Prolonged dry spells can offer false impressions that there is no flood risk. However, once the ground is burned, it is changed, causing the water flow to be dramatic. People should stay away from burned slopes, storm channels, and natural drainages. Those interested in flood insurance should talk to a professional to find out more.
Rates of erosion and runoff can increase to dangerous levels following wildfires in California. Wildfires dramatically change the landscape and ground conditions, which can lead to the increased risk of flooding even with light rains. Natural, unburned vegetation and soil normally act as a sponge during a rainfall event. However, wildfires create physical changes in the landscape. The heat from a fire can bake the ground, creating a surface that will not absorb water, thereby increasing the speed with which water flows off the slope. When these normal and protective functions are compromised or eliminated by a severe wildfire the potential for significant erosion, flooding, and debris flows is magnified.
While crews spend time during and after a wildfire identifying and repairing areas of concern before winter storms, it is important for the public to know that methods of flood, debris flow, and erosion prevention are no guarantee. Flash floods occur most often when rainfall reaches half an inch in an hour in a burned area. Other factors that can increase flooding and debris flows are how severe the fire was, how steep the terrain is, how much time the ground has had to heal itself, and the amount of post-fire vegetation recovery.
Department of Water Resources Director Karla Nemeth said, “Thousands of California residents have endured the horror of wildfires that destroyed their homes, and now many others are suffering from flooding over those same landscapes. We urge everyone living and working near the fire zones to carefully assess the threat of post-fire flooding.”
Cal OES Director Mark Ghilarducci called for vigilance in the post-fire environment: “Last year’s devastating wildfires and record-breaking storms remind us of the natural disasters California faces.

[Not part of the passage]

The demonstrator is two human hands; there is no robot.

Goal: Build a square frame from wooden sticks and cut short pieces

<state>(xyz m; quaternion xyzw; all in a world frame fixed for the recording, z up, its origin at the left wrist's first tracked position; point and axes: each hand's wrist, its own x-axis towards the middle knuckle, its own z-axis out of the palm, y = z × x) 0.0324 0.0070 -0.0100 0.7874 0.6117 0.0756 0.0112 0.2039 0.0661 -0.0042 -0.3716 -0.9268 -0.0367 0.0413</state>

I encourage all Californians to look at their risks and take steps to be prepared for the next disaster.”
“This past fire season has been very deadly and damaging and now the public must prepare for flooding and erosion,” said Chief Ken Pimlott, director of CAL FIRE. “CAL FIRE and many other agencies have been working in burn areas during and after a wildfire to address these issues to help protect communities, but it is imperative that residents stay aware of their surroundings and heed all warnings and orders from emergency officials.”
Roy Wright, Deputy Associate Administrator, Federal Insurance and Mitigation Administration, said: “FEMA urges Californians to seriously consider the purchase of flood insurance as the best financial protection against the increased threat of flooding created by the recent wildfires.”
Dianna Crilley, USGS’s Associate Director for Data, USGS California Water Science Center, advised Californians to use tools available online. “Early warnings issued by the National Weather Service based on computer models, rainfall forecasts, and USGS real-time streamflow data can help emergency managers and residents be informed and prepared for potentially dangerous post-fire conditions.”
Many federal, state, and local emergency agencies are partnering up to alert the public about steps to take to prepare yourself and your family ahead of winter storms. Listen to trusted information sources and sign up for emergency alerts to ensure that if emergency strikes, you are notified as soon as possible. Monitor incoming storms, especially if you live in burned areas or downslope of a burned area and heed all warnings and orders from emergency officials. Lastly, have an evacuation plan in place and make sure all family members are familiar with it.